→ **TASK REQUIREMENTS**
For the material below, the expected output is exactly the lines between the line holding "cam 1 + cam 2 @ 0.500" and the line holding "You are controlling", inclusive, with pictures left out.

........

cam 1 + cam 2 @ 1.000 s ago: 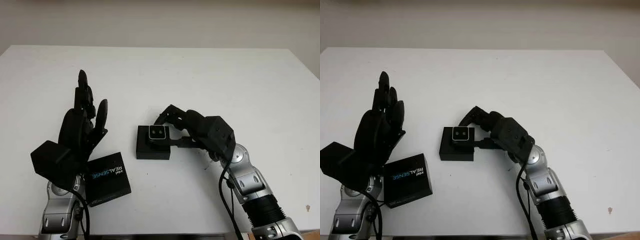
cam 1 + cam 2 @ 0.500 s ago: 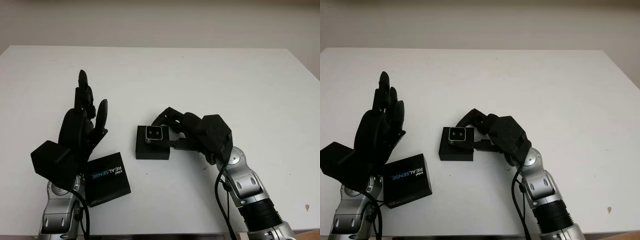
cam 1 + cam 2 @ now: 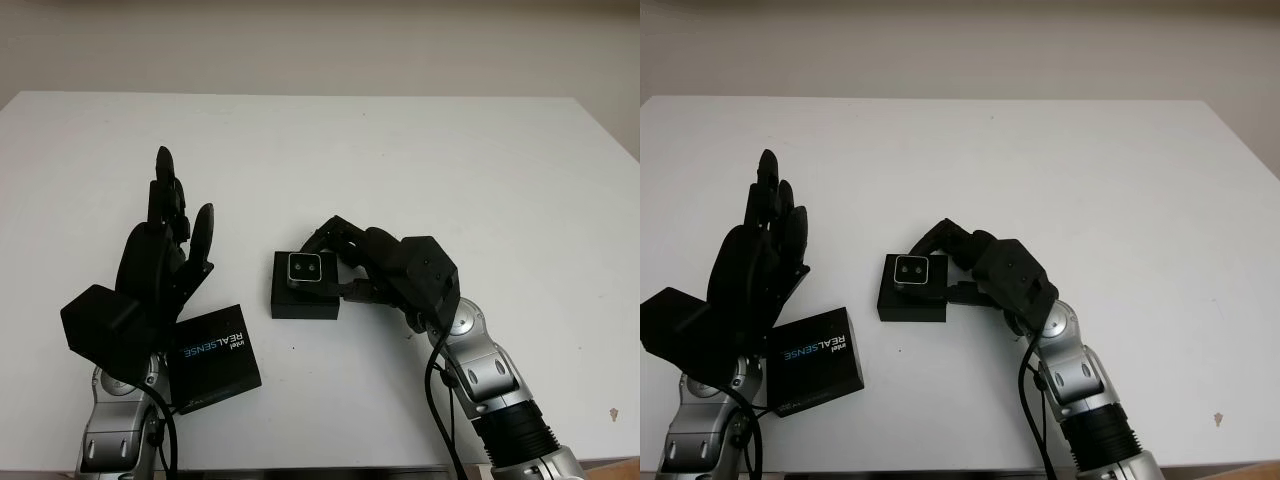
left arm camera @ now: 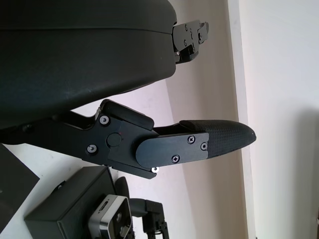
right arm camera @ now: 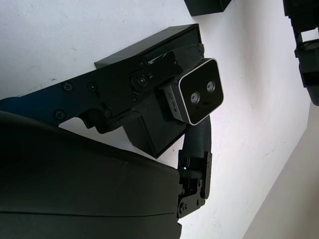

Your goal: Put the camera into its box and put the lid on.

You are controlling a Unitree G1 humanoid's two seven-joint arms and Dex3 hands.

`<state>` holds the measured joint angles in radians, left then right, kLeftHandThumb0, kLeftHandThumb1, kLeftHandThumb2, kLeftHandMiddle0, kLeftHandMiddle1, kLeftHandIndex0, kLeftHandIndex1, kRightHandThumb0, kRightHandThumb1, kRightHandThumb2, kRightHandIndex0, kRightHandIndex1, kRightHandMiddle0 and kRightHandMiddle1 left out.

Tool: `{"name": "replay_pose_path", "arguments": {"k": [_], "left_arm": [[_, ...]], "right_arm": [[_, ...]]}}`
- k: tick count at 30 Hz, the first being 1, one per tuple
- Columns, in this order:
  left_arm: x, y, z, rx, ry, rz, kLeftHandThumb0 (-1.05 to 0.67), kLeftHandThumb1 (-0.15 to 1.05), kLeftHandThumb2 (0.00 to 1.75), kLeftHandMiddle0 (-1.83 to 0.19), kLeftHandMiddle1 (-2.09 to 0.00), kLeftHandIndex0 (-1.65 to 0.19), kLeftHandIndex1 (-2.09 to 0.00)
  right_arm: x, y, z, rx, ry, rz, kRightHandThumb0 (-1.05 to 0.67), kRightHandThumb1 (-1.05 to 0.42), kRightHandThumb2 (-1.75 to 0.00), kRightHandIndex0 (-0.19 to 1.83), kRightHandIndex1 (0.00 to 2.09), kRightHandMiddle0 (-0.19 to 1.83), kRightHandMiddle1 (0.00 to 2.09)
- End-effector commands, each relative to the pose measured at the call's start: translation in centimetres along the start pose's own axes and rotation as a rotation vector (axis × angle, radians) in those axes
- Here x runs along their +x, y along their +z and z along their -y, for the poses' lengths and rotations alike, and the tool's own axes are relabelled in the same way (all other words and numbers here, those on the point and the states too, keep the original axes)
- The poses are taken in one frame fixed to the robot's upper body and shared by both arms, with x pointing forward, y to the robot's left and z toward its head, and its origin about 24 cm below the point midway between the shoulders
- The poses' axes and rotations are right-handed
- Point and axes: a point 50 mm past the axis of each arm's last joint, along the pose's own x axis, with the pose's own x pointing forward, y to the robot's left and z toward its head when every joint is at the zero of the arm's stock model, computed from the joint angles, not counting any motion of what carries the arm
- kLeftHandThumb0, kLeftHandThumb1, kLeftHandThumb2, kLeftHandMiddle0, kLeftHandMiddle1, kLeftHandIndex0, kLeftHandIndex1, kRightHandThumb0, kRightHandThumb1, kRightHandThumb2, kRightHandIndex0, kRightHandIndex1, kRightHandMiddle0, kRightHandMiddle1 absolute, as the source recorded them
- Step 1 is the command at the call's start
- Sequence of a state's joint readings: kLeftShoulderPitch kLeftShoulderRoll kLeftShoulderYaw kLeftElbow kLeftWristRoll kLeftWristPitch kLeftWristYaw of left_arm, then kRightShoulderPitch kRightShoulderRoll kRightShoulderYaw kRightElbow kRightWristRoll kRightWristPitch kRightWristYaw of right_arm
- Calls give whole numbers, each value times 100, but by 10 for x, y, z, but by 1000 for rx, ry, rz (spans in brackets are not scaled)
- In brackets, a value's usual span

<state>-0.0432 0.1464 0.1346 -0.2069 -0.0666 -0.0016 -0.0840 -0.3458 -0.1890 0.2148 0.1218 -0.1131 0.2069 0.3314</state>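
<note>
Up close, camera [image 5: 199,95] in right hand [image 3: 345,262] over box [image 3: 305,300]

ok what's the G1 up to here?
It's packing a small camera into its black box. The right hand grips the camera and holds it over the open box in the middle of the white table; it isn't seated yet. The left hand is open, raised at the table's left side, above the lid printed REALSENSE, which lies on the table near the box and hasn't been picked up.
</note>
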Motion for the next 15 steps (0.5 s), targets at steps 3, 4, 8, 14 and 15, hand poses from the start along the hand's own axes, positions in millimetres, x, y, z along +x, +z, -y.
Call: {"name": "replay_pose_path", "arguments": {"k": [3, 4, 8, 14, 15], "left_arm": [[-1, 2, -1, 7, -7, 5, -78, 105, 53, 19, 0, 19, 0], [-1, 2, -1, 7, -7, 3, -78, 105, 53, 19, 0, 19, 0], [-1, 2, -2, 5, -4, 5, -77, 105, 52, 19, 0, 19, 0], [-2, 2, -1, 14, -4, 7, -77, 105, 53, 19, 0, 19, 0], [-2, 2, -1, 15, -4, 7, -78, 105, 53, 19, 0, 19, 0]], "right_arm": [[-1, -5, -1, 6, -4, -8, -45, -99, -5, 23, 5, 23, 192], [-1, -5, -1, 0, -6, -8, -44, -99, -5, 23, 5, 24, 191], [-1, -7, 0, -16, -13, -2, -44, -99, -5, 23, 6, 25, 190], [0, -9, 1, -11, -15, -5, -43, -98, -5, 24, 6, 26, 189], [0, -10, 1, -14, -15, -8, -44, -98, -5, 24, 6, 26, 189]]}}
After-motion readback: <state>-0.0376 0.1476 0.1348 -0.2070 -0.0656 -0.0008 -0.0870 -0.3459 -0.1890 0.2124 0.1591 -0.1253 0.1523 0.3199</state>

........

→ **EXPECTED ANSWER**
cam 1 + cam 2 @ 0.500 s ago: 
cam 1 + cam 2 @ now: 
left arm camera @ now: 
right arm camera @ now: 

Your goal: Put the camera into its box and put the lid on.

You are controlling a Unitree G1 humanoid's two seven-joint arms and Dex3 hands.

There is nothing more to the output.